The warning labels would cover the top half of the front and back of cigarette packs and at least 20% of the top of cigarette ads. Comments will be accepted for the next 60 days and will be considered before FDA publishes a final rule in the spring.

“With these new proposed cigarette health warnings, we have an enormous public health opportunity to fulfill our statutory mandate and increase the public’s understanding of the full scope of serious negative health consequences of cigarette smoking,” acting FDA Commissioner Ned Sharpless said in a statement.

As part of the 2009 Tobacco Control Act, Congress mandated the FDA to issue graphic health warnings on cigarette packs “depicting the negative health consequences.” The agency selected nine images in 2011, including one of a man smoking through a tracheotomy hole in his heart and one with a man on an autopsy table with chest staples.

Five tobacco companies — R.J. Reynolds, Lorillard, Commonwealth Brands, Liggett Group and Santa Fe Natural — sued the FDA that year. A federal judge sided with the companies, saying the warnings violated the First Amendment. A federal appeals court affirmed the decision, saying the FDA had not provided “a shred of evidence” proving the labels would “directly advance its interest in reducing the number of Americans who smoke.”

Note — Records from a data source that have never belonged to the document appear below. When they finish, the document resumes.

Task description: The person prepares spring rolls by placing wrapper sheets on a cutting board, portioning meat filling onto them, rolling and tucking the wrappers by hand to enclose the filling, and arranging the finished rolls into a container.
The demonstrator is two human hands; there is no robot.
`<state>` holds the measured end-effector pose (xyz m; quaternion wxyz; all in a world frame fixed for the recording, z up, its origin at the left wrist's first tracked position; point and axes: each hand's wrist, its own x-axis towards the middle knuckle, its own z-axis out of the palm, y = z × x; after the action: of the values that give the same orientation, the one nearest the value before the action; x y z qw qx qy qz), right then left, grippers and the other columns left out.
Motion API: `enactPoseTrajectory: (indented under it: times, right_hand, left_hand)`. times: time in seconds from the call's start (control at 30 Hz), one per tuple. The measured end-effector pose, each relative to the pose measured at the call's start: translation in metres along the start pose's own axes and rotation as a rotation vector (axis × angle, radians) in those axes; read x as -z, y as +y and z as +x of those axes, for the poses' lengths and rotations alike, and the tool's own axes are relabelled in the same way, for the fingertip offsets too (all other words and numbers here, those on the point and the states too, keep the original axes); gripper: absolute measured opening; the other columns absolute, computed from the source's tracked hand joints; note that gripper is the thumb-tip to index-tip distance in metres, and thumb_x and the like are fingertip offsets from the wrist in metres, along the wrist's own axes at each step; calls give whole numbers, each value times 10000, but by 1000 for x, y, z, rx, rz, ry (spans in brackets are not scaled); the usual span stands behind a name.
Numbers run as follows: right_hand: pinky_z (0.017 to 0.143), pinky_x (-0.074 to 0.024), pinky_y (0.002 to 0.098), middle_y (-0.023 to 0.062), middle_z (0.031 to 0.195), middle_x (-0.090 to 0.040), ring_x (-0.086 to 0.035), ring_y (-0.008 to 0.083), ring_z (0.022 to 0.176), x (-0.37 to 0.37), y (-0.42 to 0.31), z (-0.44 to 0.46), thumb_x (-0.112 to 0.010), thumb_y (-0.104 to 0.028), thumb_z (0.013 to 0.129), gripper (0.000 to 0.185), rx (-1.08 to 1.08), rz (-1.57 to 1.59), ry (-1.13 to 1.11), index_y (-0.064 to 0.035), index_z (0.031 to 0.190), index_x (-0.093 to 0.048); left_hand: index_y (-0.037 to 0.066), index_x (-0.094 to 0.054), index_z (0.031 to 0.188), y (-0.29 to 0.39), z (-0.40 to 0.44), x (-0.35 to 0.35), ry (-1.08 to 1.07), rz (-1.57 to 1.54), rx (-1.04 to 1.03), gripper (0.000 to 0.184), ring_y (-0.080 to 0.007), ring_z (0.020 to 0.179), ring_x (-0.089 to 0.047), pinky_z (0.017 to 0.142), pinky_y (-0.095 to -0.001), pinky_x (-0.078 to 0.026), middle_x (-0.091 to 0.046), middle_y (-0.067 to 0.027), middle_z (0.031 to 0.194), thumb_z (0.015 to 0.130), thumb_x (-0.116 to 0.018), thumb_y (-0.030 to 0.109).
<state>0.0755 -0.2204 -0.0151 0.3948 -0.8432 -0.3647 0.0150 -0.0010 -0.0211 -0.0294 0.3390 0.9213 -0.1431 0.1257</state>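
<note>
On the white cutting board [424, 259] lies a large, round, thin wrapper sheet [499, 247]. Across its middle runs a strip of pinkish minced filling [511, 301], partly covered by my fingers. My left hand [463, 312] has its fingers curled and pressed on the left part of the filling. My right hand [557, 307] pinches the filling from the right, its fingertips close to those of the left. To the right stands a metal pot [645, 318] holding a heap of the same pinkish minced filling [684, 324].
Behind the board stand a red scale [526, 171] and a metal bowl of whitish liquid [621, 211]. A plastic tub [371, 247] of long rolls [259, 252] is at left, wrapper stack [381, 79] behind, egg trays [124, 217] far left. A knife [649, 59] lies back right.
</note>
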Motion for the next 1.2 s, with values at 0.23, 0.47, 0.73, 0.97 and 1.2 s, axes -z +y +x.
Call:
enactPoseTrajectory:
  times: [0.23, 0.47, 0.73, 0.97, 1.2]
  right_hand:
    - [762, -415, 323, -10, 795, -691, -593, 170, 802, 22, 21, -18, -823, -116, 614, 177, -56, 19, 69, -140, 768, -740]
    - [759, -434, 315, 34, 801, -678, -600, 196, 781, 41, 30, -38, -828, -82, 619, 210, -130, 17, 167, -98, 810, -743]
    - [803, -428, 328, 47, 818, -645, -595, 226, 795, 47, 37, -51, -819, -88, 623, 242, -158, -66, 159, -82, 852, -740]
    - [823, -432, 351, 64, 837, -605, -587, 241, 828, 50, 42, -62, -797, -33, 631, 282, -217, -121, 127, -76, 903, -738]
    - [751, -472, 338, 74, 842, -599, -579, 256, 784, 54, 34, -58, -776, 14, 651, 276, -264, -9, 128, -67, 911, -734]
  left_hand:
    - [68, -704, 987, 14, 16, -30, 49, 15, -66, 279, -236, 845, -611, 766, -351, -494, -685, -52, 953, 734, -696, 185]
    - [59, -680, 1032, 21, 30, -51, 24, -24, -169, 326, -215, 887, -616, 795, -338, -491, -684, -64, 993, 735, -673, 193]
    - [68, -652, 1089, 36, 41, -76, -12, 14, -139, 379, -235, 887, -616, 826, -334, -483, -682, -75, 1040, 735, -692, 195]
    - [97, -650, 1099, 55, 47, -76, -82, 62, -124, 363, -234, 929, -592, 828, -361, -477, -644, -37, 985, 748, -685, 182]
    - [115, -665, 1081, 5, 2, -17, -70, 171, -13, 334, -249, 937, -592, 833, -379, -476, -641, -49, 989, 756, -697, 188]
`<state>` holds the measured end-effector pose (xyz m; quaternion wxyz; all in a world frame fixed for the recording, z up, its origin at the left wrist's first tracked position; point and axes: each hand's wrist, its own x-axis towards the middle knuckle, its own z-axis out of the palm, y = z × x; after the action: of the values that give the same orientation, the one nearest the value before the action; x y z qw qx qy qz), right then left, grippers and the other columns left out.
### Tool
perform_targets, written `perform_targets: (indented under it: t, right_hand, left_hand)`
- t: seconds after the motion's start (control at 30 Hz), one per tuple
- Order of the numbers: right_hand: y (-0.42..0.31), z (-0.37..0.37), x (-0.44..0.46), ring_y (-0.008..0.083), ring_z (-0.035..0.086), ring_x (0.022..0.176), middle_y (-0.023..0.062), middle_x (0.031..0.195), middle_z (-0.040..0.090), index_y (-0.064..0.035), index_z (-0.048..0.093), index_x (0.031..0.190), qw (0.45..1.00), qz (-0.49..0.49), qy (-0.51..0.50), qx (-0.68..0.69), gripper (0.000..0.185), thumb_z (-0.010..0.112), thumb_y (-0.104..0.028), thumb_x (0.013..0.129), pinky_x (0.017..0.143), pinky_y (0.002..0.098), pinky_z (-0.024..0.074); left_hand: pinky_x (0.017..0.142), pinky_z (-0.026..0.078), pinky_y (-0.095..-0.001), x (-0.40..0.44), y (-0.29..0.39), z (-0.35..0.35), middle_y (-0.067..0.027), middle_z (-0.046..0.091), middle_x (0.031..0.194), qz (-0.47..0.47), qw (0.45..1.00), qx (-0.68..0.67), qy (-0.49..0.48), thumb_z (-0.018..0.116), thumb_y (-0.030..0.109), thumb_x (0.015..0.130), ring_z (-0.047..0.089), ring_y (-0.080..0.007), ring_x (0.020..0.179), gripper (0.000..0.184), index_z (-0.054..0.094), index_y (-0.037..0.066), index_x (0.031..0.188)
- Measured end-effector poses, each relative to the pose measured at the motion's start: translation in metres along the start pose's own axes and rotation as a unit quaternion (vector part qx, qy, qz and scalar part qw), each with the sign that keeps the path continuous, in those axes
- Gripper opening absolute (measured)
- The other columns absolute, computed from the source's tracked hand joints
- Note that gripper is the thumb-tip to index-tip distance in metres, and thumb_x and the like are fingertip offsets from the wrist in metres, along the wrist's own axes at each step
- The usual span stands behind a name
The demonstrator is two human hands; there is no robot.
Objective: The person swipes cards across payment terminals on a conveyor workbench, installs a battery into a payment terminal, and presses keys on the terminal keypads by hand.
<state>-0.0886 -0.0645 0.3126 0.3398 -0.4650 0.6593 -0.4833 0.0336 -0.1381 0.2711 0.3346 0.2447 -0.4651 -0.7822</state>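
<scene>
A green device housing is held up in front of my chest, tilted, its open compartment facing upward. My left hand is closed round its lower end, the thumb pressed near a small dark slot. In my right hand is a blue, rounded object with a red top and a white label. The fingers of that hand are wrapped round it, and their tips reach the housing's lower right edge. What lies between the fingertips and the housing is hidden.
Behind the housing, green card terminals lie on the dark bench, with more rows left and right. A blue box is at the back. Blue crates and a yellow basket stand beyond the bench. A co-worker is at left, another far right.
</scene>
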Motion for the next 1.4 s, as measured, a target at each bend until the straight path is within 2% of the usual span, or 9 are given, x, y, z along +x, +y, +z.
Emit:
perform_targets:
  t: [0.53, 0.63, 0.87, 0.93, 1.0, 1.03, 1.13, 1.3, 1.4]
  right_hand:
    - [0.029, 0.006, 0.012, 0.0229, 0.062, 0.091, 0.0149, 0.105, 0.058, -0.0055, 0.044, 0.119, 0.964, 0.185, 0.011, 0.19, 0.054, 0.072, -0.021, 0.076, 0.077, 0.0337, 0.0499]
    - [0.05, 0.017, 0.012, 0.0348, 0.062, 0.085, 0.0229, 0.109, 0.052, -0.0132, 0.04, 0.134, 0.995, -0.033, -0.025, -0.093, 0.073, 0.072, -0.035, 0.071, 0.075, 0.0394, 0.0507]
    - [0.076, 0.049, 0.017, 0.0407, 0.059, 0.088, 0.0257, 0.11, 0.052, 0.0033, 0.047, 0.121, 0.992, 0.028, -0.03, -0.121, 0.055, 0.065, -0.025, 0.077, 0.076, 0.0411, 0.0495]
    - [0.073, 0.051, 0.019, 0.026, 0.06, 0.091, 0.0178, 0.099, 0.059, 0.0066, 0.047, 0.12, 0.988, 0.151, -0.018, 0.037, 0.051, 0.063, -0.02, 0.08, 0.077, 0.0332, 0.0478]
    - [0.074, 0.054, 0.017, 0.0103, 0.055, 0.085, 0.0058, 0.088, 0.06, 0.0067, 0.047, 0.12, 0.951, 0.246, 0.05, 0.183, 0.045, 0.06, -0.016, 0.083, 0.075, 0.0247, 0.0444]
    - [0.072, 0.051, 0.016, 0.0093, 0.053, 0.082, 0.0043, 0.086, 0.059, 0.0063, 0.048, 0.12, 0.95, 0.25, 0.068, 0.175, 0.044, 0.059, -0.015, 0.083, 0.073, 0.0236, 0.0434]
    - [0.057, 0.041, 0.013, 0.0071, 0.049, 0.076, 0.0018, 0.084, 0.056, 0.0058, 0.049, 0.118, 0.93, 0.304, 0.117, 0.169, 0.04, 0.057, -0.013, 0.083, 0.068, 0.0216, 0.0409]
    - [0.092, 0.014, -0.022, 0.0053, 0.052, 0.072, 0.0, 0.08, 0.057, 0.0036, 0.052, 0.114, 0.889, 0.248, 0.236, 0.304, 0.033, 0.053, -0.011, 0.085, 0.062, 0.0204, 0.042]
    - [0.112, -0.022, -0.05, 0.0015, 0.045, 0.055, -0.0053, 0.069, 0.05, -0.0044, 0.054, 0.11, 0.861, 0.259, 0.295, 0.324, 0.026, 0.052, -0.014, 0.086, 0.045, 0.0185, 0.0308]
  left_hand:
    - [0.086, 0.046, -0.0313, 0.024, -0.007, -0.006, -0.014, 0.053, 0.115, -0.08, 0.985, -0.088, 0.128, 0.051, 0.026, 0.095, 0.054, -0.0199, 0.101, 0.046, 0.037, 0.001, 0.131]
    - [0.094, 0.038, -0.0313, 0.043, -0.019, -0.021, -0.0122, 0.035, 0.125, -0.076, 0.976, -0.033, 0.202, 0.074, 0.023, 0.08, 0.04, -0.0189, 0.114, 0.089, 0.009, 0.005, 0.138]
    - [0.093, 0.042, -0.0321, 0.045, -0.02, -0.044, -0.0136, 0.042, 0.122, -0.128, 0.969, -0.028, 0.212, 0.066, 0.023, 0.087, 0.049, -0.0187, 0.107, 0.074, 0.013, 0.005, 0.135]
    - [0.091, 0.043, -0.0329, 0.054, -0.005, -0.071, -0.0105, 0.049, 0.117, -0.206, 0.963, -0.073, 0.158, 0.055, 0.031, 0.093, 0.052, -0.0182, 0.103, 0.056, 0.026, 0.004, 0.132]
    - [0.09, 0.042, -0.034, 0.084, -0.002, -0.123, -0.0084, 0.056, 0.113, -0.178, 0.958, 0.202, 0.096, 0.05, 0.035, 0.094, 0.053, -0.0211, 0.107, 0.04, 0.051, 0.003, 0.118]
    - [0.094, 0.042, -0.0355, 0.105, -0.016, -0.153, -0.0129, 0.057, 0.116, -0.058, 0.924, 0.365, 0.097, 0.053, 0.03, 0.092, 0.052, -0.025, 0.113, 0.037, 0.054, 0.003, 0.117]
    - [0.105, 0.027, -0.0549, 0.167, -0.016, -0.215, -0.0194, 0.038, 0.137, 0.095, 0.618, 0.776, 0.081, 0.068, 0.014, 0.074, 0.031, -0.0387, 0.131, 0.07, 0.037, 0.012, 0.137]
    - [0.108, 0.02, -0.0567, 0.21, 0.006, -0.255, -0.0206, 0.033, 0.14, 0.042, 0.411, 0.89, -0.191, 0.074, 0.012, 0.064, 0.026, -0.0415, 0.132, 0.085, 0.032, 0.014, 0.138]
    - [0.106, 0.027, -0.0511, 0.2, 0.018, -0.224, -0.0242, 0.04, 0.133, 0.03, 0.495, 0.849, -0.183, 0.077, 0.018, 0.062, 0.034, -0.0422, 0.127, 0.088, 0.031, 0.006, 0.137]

However, a separate ruling upheld the FDA’s authority to require graphic warning labels. The FDA in 2013 said it would go back and issue new regulations. But by 2016, it had not announced anything, so eight public health groups sued.

A federal judge decided the FDA had “unlawfully withheld” and “unreasonably delayed” action to require graphic warnings. She ordered the FDA to issue a proposed rule by Aug. 15, 2019 and a final rule by March 15, 2020. The new rule would go into effect 15 months after it is issued.

But the tobacco industry is almost certain to challenge it.

“Filing suit is not the same as winning,” said Dennis Henigan, Campaign for Tobacco-Free Kids’ director of legal and regulatory affairs. “We fully expect there will be a court battle over the new rule.”

U.S. cigarette warning labels were last updated in 1984. More than 120 countries display pictures on cigarette packs to show people the harmful health effects of smoking cigarettes. Studies suggest this makes people more aware of the risks and encourages smokers to quit.

Even though smoking rates have hit record lows in the U.S., 34.3 million adults — or 14% of adults — still smoke, according to the Centers for Disease Control and Prevention. Cigarette smoking kills more than 480,000 Americans every year, and more than 16 million Americans are living with a disease caused by smoking, according to the CDC.

“We want it because we think it will save lives,” said Mary Rouvelas, senior counsel at the American Cancer Society Cancer Action Network, one of the eight public health groups that sued the FDA over its delay in issuing a new rule.